AWS:AmazonEC2を使ったソフトウェアテスト手法(検証方法)について

私がAWSのAmazon EC2を使う立場にあって、最も画期的な使い方だと思う方法を記載します。
これは、一応社長に対しても発表した内容ですので、有効性は高いと思います。
この方法は、2011年の1年間で実際にERPパッケージの開発・テスト手法の中で取り入れられ
今も運用されているものです。

■サーバはテストと開発におけるボトルネック
「テストをしたくてもテスト環境がない」というのはよく聞かれる話だと思う。
特に根本部分のテストとなると、なおさらそうであろう。
根本の設定を変更すると、その上に乗っている全ユーザ、全部署設定が影響を受ける。

例えば、ログイン画面の修正を行った場合、
それを50人くらいのテスターがテストしている環境に適用して
もしバグが出てログインできなくなったら、50人の工数がパーになるのだ。
(出社してすぐに、アウトソーシング先から大量にログインできませんという
 問い合わせが殺到している光景を思い浮かべて欲しい)

そうこうしていると、ログイン画面の修正はどこでテストすればいいんだ?
となり、結果的にこの修正は出荷されない。

■テスト環境を、個別に最速で用意できればいい
以下が、私が考えた上の問題に対する解決策となる。

0:テストのための環境はAmazonEC2上に作成する
1:出荷されたパッチセットは、そのタイミングで綺麗にテスト環境に適用し、AMIを取得する
2:AMIには1つのInstanceだけで全アプリケーションが動作するよう構築する


これをやれば、上記の問題は解決できる。

まず
0:テストのための環境はAmazonEC2上に作成する
なのだが、これは大前提となる。まずは使って欲しい。
AWSを利用するにあたってのセキュリティ等はVPCとダイレクトコネクト(専用線)で担保する。
※テストのための環境を、以下"テスト環境"と記載する

次に、
1:出荷されたパッチセットは、そのタイミングで綺麗にテスト環境に適用し、AMIを取得する
であるだ、これが非常に大切。

例えば、年に4回パッチセットを出荷しているとする。
仮に、2013年だと、3月、6月、9月、12月だとしよう。
これであれば、まず3月に出荷されたパッチセットを、しっかりとテスト環境に漏れなく適用し、その環境を一旦停止して、AMIとして保存する。
ここでは、「2013年3月パッチセットAMI」と仮に命名する。

AMIは、EC2の中でも最も便利な機能だろう。
サーバ(Instance)はAMIとして保存でき、AMIからいくつでも複製できる。
つまり、「2013年3月パッチセットAMI」を利用することで、
「2013年3月パッチセット環境」を簡単に複製することがでる。

しかし、この簡単な複製を邪魔するものがある。
それに対する解決が、
「2:AMIには1つのInstanceだけで全アプリケーションが動作するよう構築する」
の部分となる。

AMIをLaunchしました、でもその後、いろいろと設定変更が必要ですぐに使えません・・・
こうなってくると非常に億劫である・・・。
「テストしたい」と言われても「面倒だから後で」となってしまい、サーバ運用者がボトルネックになりかねない。

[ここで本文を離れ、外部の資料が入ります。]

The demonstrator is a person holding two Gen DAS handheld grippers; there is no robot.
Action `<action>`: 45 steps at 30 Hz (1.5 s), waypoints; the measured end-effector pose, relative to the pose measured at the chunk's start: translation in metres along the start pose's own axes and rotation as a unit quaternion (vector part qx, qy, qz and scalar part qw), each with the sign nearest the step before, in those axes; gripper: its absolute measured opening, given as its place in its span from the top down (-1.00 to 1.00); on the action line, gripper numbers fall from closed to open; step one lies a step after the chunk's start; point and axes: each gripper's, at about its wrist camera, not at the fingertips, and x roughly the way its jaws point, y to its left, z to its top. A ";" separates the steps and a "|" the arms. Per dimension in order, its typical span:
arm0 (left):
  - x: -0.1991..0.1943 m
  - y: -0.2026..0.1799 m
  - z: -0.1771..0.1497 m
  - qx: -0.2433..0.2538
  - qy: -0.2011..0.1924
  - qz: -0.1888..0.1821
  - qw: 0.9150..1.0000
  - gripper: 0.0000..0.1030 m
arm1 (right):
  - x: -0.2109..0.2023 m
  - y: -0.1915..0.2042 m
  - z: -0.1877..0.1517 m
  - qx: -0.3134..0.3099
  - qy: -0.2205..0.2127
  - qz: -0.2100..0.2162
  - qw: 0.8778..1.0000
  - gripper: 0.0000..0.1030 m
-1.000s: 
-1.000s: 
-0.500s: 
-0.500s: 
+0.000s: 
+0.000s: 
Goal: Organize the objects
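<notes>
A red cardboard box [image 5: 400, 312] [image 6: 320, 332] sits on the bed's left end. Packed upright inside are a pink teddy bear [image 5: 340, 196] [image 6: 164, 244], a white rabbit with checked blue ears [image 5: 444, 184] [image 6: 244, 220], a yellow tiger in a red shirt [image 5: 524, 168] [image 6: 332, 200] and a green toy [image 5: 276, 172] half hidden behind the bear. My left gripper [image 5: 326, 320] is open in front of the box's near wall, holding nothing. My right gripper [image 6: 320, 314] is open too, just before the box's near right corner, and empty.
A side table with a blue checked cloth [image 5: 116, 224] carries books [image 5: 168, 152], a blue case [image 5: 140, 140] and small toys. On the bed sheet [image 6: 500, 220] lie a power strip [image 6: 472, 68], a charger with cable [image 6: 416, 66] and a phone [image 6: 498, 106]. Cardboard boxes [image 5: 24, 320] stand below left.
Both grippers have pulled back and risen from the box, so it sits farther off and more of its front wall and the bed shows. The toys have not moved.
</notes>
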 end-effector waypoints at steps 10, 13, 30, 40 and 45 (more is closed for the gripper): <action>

そうならないように、AMIをLaunchしたらすぐに環境が利用できる・・・
弊社であれば、IP部分は全てlocalhostで設定し、サービスはもちろん自動起動。
Oracleにはループバックアダプターを噛ませることで、設定変更なしでの環境複製を可能した。

■簡単に環境が複製できることで可能となるテストたち
上記0〜2が完璧に回ると、最初に記載した「テストができない」という問題は解決できる。

もし2013年、全てのAMIが揃っていたとしよう。
「2013年3月パッチセット環境の元AMI」
「2013年6月パッチセット環境の元AMI」
「2013年9月パッチセット環境の元AMI」
「2013年12月パッチセット環境の元AMI」
この4つが手元に存在することになる。

ここで、例えば現場から
「最新のパッチセットでログイン画面の修正テストがしたい」
 けれど、全体への影響が怖い」
と言われたら、あなたは
「2013年12月パッチセット環境の元AMI」
から1つその人専用のサーバを立ててあげればいい。終わったら破棄(Terminate)すればOK。

テストした証拠を残したい場合は、別途全ユーザが利用している全体利用のテスト環境にマージすればいい。
ここで怖がっているのは「全体への影響が怖い」という部分なので、
そこさえ解決できれば後は今までの流れと変わらない。

■運用における注意点
この運用は画期的でとても便利なのだが問題がいくつかある。

A:そもそもテストデータがないと不便
せっかく「2013年12月パッチセット環境」を用意してもらっても
1からテストデータを作成するのは大変だ。
であるから、最初からデータが入っている環境を利用してこれをAMIとする必要がある。
だからこそ、最初に「0:テストのための環境はAmazonEC2上に作成する」と記載した。

B:放置されるとコスト増
Instanceの料金は単純に利用時間に比例する。
上記テストが終わっても便利だからと言って個人的にずっとキープされると、
一人のためにお金がずっとかかってしまう。
利用が終わったら、ちゃんとInstanceは破棄する運用を徹底する必要がある。

C:やはり運用には手間がかかる
先に
「2:AMIには1つのInstanceだけで全アプリケーションが動作するよう構築する」
があるが、少なくともLaunchだけは手作業が必要になってしまう。これが面倒なのだ。
これをAMI管理者が問い合わせを受け、OKしたものだけがLaunchされる流れとなるが、この調整は以外と面倒である。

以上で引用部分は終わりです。